Brief:
Word for word, retype the entire listing.
########
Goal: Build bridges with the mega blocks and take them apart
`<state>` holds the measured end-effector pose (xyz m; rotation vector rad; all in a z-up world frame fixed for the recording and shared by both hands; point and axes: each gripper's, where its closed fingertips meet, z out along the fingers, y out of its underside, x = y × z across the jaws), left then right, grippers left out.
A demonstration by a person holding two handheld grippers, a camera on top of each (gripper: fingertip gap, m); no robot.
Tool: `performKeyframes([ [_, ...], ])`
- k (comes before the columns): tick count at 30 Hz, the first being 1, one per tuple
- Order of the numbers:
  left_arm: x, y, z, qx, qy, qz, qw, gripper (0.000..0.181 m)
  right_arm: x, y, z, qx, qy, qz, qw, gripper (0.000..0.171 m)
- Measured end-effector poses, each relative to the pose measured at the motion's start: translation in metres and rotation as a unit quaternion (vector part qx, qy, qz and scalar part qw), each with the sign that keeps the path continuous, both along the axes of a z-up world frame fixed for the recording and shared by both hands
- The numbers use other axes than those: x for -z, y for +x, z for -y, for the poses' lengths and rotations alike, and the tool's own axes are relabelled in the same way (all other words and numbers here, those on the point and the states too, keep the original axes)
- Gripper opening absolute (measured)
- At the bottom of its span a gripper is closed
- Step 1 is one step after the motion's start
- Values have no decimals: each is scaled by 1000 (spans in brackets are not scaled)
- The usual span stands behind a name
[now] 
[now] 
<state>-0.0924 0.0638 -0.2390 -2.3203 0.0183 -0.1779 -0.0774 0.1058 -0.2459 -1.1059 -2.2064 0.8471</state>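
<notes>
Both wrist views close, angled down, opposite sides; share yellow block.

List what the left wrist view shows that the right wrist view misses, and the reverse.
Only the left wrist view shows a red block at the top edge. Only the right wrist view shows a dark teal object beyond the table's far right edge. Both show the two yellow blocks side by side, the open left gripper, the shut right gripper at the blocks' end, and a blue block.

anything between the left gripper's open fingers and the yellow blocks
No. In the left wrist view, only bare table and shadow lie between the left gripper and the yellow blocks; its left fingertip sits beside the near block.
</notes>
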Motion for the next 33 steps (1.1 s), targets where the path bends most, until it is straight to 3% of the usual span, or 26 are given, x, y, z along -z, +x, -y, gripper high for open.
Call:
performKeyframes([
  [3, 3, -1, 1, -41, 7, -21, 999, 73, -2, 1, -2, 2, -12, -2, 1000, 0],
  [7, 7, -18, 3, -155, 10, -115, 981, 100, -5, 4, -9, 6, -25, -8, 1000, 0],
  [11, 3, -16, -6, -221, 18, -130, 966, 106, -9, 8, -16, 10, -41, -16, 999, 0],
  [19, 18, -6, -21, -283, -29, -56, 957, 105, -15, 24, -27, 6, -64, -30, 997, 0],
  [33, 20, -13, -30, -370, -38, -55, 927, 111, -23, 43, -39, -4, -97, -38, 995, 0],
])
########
The answer:
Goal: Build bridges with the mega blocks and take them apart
`<state>` holds the measured end-effector pose (xyz m; rotation vector rad; all in a z-up world frame fixed for the recording and shared by both hands; point and axes: each gripper's, where its closed fingertips meet, z out along the fingers, y out of its underside, x = y × z across the jaws), left then right, grippers left out.
A demonstration by a person holding two handheld grippers, a camera on top of each (gripper: fingertip gap, m); no robot.
Tool: `performKeyframes([ [_, ...], ])`
- k (comes before the columns): tick count at 30 Hz, the first being 1, one per tuple
- Order of the numbers:
  left_arm: x, y, z, qx, qy, qz, qw, gripper (0.000..0.181 m)
  right_arm: x, y, z, qx, qy, qz, qw, gripper (0.000..0.171 m)
- Measured end-effector poses, each relative to the pose measured at the motion's start: translation in metres and rotation as a unit quaternion (vector part qx, qy, qz and scalar part qw), each with the sign that keeps the path continuous, both along the axes of a z-up world frame fixed for the recording and shared by both hands
- The numbers use other axes than those: x for -z, y for +x, z for -y, for the poses' lengths and rotations alike, and the tool's own axes are relabelled in the same way (all other words and numbers here, those on the point and the states too, keep the original axes)
- Gripper opening absolute (measured)
- At the bottom of its span a gripper is closed
- Step 1 is one step after the motion's start
- Values have no decimals: each is scaled by 1000 (spans in brackets are not scaled)
- The usual span stands behind a name
[now] 
[now] 
<state>-0.0924 0.0638 -0.2390 -2.3203 0.0183 -0.1779 -0.0774 0.1058 -0.2459 -1.1059 -2.2064 0.8471</state>
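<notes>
Both wrist views close, angled down, opposite sides; share yellow block.

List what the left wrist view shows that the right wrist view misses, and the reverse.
Only the left wrist view shows a red block at the top edge. Only the right wrist view shows a dark teal object beyond the table's far right edge. Both show the two yellow blocks side by side, the open left gripper, the shut right gripper at the blocks' end, and a blue block.

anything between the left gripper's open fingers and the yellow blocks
No. In the left wrist view, only bare table and shadow lie between the left gripper and the yellow blocks; its left fingertip sits beside the near block.
</notes>
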Motion for the next 33 steps (1.1 s), targets where the path bends most, until it is straight to 3% of the usual span, or 26 are given, x, y, z along -z, +x, -y, gripper high for open.
Call:
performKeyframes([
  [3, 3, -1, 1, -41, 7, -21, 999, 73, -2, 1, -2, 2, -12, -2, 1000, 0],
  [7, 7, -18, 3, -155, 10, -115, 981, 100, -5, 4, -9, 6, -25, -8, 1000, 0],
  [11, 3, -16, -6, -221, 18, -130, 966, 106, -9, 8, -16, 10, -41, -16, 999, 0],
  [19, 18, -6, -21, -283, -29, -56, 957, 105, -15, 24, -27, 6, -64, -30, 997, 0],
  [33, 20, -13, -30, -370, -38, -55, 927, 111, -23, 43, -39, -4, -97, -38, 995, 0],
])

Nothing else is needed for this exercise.